Thank you all, it is so lovely of you all to take time to think of us and reply.

And to everyone who has went through something similar my thoughts are with you 

Izzy was tricky from day one, she raced averagely til she was 6 when they tried to hurdle her but she was rotten at it (jumped over the brush!) and i bought her then. She always had bags of energy and personality, fantastic movement, got dr scores around 65% first time out, only ever in first test though then she would be bored and 2nd test would be around 40%!! sj was never our thing but she took to xc so well, a proper problem solver horse nipped round our first BE80 this year so easily and had schooled over PN height before no problems. she was too careful at sj and liked to look before huge leap but like i said it was all coming together and tbh all the sj issues were my fault and by god she could jump!

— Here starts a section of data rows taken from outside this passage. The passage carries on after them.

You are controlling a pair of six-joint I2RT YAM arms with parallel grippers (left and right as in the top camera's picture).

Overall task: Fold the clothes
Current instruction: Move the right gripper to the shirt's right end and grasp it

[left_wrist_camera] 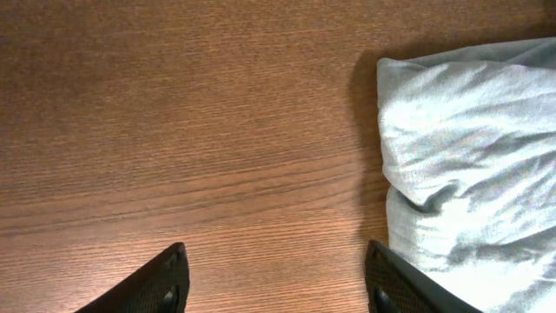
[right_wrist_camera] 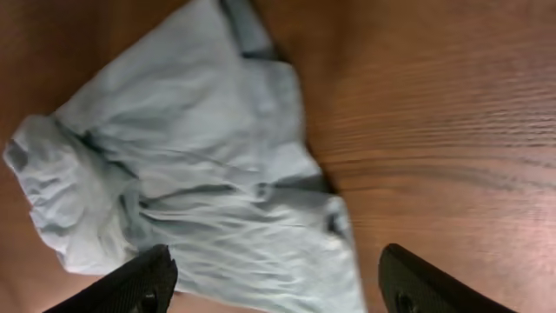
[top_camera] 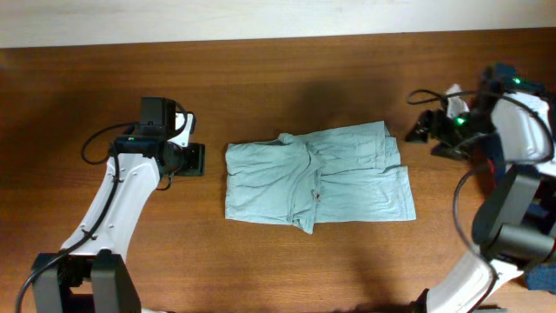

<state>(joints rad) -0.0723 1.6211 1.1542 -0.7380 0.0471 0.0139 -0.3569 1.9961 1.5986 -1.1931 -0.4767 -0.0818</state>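
Tabletop (top_camera: 261, 87) wood borders every edge of seemingly folded T-shirt (top_camera: 317, 178).

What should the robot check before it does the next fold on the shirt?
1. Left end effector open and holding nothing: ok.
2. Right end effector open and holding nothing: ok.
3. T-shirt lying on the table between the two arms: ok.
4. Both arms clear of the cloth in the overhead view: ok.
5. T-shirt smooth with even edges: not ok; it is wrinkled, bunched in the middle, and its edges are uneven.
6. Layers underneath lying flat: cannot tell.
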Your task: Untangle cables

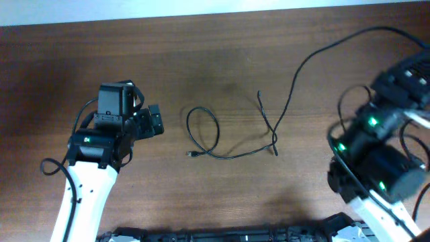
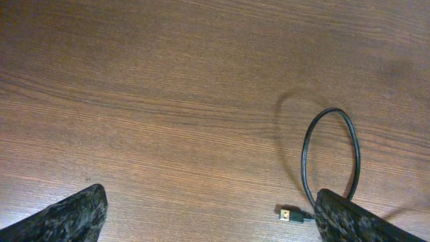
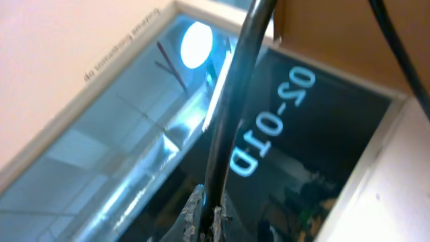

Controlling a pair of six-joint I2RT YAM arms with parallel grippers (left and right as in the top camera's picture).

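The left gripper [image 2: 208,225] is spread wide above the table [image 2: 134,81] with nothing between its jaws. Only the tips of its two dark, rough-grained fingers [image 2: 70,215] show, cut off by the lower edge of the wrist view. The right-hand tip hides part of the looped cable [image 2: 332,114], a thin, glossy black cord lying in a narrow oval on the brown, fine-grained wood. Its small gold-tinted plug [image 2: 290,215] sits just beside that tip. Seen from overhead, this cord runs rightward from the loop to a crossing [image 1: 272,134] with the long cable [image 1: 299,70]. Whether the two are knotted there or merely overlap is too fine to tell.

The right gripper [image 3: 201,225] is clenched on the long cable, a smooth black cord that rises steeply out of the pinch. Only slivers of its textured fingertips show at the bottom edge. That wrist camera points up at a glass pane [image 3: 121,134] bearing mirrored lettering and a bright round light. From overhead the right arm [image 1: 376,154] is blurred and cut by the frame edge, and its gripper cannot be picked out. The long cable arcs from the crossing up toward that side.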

but its all the simple things that i will miss, joining in a conversation and saying Izzy does that or watching her try and pretend to talk to the cows in the next field then run a mile when they looked over! how good she was at escaping, you couldnt tie her with any kind of quick relaese knot and her stable door was like fort knox! she could always be there for cuddles and to moan about my problems too and she always looked so pleased to see me! how fussy she was with her dinner if you changed anything you must be trying to poison her! the way she would knock over the grooming kit then turn round and look the other way as if ooo howd that happen?

sorry for going on and on it just helps to get it out.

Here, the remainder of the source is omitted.